We are living through unprecedented times, a time where the whole world is struggling to deal with an invisible enemy – COVID-19. Even the name of it sounds frightening.

The number of infections and unfortunately fatalities are rising daily. The planet is on a wobble board surrounded by waves of uncertainty and unanswered questions.

Different countries are frantically trying to squash the curve in slightly different ways, but eventually, we cannot continue to pretend this is not going to take a global effort to find a solution for this pandemic.

Uniformity, shared research, drop your egos and agendas, it is time to roll your sleeves up and dig in because we are ALL in this viral trench.

Here in the UK, it seems the situation is likely to remain uncertain and strange for many months, What we can be sure of is, this is a catalyst for change on how we engage with each other and how we are going to work moving forward.

There are some interesting concepts already appearing …. it’s amazing what happens when people support each other, incredible things can happen.

Coming together for COVID-19 shows that we can work together on things such as climate change

Dan Headshot BW Dan Smith Project Development Coordinator

NEWS not for the faint hearted

Watching the news now is grim viewing, whether from a medical crisis point of view, or the sheer jaw dropping unfathomable scale of this beast.

We must continue to look for the positive and see what we still have, rather than what we do not have right now.

It is also important to play your part; you are no exception to the rule, it is madness deciding to climb Mt Snowdon or take a leisurely stroll into the local arcades on the sea front….some-baffling decisions.

It is also difficult to understand panic buying but actually this need to stockpile is often a primal urge and can be easily put down to a need to be able to control something, anything in a largely uncontrollable world.

That doesn’t completely excuse it though and I do wonder what makes people think that buying up all the soap for themselves will help protect them from a virus that can be lessened IF EVERYONE is unable to wash their hands with soap?

Surely if this crisis teaches us anything it is that we are part of something bigger and need to work together to help support those that we expect to be there to help support those that we expect to be there to support us, when we need them.

Mother Nature is watching

Whilst nobody in their right minds would welcome the spread of the coronavirus, it could eventually bring about a new way of thinking about the climate crisis, especially as we see the positive news that shows how, as mankind stops everything, nature starts to take back control.
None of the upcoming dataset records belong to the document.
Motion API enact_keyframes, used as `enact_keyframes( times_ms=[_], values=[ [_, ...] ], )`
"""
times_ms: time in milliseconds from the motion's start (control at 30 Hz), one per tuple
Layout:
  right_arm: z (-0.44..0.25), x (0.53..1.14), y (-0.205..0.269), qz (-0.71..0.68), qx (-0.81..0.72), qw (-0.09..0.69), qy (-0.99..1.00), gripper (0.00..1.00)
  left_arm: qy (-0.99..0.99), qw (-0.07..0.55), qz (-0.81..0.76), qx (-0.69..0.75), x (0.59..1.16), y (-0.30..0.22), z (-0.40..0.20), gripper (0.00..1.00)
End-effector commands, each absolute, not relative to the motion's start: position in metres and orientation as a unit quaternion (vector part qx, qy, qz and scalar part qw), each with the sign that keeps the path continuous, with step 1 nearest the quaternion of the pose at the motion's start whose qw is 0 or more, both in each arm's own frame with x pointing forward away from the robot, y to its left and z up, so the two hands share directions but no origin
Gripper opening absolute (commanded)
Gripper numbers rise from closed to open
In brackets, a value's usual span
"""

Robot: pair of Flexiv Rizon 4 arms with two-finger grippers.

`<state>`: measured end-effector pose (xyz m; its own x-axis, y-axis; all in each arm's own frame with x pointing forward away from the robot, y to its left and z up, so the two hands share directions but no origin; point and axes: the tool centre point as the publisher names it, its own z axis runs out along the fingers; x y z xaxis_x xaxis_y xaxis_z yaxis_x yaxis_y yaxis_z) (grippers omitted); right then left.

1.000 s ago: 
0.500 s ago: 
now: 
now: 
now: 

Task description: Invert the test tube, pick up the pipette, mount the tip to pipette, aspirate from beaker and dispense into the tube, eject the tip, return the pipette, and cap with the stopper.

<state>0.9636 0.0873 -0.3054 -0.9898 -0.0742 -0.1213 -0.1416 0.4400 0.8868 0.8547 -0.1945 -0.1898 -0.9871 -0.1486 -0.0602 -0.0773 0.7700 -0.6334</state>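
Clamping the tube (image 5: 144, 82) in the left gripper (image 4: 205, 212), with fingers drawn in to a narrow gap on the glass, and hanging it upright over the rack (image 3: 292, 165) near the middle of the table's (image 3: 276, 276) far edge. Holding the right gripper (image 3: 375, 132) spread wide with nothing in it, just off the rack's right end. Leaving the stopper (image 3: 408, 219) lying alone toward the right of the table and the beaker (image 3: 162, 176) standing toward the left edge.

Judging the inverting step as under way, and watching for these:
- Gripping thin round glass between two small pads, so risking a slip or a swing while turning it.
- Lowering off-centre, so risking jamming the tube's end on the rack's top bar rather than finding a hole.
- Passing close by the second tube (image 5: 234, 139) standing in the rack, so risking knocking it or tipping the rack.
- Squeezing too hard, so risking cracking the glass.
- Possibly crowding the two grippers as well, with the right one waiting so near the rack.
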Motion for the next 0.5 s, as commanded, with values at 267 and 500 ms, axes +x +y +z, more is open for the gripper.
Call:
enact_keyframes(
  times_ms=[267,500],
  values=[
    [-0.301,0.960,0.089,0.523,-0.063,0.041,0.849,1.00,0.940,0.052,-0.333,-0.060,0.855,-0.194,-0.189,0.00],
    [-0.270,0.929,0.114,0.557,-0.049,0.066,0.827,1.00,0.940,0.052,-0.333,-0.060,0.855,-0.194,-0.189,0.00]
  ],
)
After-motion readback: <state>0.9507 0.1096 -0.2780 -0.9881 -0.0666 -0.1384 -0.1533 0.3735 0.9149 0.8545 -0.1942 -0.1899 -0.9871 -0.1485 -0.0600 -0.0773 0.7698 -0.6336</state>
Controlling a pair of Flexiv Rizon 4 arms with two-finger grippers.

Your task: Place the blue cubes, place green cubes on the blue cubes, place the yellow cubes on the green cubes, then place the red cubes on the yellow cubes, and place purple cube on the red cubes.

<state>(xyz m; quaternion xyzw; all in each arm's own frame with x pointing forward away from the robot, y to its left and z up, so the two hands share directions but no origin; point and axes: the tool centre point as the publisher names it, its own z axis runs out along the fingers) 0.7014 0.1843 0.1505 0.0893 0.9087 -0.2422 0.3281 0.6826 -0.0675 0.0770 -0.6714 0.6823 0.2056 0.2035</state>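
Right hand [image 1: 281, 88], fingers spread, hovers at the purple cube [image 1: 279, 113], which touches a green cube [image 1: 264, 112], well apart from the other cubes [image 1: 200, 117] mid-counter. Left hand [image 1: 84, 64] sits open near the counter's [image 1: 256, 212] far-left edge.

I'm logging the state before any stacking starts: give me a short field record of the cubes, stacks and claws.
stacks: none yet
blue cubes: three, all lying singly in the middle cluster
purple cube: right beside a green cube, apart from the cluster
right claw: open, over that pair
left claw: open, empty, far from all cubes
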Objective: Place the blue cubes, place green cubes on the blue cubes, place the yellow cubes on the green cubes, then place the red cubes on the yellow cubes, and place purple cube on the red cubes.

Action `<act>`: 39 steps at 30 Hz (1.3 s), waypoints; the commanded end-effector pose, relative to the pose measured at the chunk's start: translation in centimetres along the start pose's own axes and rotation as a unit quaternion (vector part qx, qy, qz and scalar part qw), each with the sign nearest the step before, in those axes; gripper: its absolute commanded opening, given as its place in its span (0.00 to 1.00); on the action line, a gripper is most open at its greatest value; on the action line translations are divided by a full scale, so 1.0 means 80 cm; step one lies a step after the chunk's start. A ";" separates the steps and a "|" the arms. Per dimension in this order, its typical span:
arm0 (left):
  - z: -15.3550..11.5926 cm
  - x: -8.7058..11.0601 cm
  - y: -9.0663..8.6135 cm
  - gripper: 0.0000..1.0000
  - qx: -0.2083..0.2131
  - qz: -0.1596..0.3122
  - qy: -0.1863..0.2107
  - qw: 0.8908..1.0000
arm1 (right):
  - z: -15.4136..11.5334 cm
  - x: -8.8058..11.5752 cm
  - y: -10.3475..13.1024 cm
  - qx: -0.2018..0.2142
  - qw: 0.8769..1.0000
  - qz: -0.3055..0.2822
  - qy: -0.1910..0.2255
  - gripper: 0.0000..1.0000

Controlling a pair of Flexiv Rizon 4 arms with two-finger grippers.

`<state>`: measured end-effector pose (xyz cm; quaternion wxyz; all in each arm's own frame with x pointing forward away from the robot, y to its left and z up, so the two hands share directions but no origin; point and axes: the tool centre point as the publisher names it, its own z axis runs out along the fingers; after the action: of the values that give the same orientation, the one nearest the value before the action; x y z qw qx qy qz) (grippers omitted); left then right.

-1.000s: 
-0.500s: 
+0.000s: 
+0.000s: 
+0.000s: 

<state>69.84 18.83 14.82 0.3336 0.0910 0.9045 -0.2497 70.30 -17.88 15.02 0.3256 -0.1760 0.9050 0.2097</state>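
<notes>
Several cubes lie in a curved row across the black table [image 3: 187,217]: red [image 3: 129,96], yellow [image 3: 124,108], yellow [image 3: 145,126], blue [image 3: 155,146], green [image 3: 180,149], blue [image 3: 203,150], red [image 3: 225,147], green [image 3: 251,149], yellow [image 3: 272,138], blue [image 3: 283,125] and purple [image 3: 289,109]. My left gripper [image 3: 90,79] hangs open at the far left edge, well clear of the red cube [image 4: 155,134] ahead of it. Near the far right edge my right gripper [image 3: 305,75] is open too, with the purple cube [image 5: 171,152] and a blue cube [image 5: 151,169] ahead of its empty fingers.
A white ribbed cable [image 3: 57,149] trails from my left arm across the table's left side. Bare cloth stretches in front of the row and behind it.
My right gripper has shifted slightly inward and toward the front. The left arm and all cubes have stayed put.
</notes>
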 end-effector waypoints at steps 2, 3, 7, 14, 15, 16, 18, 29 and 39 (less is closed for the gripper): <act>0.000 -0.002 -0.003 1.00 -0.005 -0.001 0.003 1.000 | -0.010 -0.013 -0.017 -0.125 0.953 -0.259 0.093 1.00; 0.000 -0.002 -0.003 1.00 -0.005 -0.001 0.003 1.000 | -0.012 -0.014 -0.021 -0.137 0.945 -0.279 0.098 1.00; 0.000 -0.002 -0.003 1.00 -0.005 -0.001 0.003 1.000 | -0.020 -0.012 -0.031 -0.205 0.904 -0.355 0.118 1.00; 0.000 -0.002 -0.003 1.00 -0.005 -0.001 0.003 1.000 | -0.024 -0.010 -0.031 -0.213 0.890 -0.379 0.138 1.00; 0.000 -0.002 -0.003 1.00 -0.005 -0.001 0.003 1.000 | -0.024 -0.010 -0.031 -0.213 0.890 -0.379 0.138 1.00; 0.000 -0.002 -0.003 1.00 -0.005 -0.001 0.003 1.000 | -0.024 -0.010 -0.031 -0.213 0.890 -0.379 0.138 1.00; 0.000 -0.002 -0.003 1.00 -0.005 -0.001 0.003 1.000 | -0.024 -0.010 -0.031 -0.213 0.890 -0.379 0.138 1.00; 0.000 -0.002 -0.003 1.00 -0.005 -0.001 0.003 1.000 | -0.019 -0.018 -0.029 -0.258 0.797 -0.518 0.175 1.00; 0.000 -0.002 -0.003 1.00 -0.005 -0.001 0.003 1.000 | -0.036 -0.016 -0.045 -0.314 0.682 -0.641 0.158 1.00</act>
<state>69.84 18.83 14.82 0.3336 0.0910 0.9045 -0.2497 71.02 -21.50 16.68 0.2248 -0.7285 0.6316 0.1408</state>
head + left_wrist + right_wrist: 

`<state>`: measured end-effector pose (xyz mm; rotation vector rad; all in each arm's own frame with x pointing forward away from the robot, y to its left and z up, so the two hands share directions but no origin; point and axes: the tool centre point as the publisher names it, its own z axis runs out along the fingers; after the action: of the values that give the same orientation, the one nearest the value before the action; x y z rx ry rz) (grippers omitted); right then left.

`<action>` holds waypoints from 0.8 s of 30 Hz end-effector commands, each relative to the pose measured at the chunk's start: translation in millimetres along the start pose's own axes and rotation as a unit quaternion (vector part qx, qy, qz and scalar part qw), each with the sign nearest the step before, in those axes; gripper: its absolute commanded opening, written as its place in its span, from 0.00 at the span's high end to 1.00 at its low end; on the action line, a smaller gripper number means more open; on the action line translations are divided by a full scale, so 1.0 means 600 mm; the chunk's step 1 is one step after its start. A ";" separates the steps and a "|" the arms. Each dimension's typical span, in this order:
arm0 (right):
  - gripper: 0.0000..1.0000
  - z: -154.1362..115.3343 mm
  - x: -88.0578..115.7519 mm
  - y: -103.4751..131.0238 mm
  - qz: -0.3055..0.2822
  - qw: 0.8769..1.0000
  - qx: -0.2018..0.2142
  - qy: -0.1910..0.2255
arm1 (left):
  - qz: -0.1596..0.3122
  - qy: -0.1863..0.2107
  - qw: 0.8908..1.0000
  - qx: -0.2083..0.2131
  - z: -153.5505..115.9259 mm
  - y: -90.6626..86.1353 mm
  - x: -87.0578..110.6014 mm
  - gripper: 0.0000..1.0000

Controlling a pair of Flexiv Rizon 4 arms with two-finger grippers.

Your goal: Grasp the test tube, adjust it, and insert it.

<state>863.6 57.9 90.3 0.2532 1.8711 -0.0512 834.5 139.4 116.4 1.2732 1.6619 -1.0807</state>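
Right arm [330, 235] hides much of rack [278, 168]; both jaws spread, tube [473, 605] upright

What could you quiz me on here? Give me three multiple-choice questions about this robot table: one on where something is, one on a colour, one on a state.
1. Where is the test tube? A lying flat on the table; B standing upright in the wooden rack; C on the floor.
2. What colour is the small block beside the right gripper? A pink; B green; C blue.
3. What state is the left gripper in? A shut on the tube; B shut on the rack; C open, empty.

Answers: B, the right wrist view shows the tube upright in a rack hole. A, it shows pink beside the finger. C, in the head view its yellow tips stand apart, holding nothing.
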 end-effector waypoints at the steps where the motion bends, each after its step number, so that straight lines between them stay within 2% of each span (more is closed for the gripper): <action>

The European Space Agency released a video this weekend showing the air pollution over China vanishing as the country went into a coronavirus lockdown.  Unfortunately, it also shows the pollution levels returning as business resumes.

The BBC was also reporting on how the crisis and disruption was reducing overall air pollution and CO2, through less air travel and less use of cars.  The report quotes US researchers showing how carbon monoxide has dropped by nearly half compared with last year and, come May, when CO2 emissions are usually at their annual peak, the levels may have dropped to they were over a decade ago.

Other reports show wildlife returning to areas it had previously abandoned due to pollution, with Venice’s canals now crystal clear and showing not only fish, but also the occasional dolphin.

Stay home

We still have a long way to go to get through this emergency and there are still many ways that it could turn into even more of a disaster.

But I do think there are lessons to be learnt for other global issue and hope that coming together for COVID19 shows that we can work together on things such as climate change.

In the meantime, I hope all of you and your families stay safe and well. 

If you have symptoms, you know what to do, so self-isolate now.

If you do not have symptoms, keep in doors as much as you can, and only go out if absolutely required.

But don’t take my word for it.  Just follow the advice of Hollywood legend Mel Brooks and his son Max, who made a public service announcement with his dad to highlight the need for a safety-first approach.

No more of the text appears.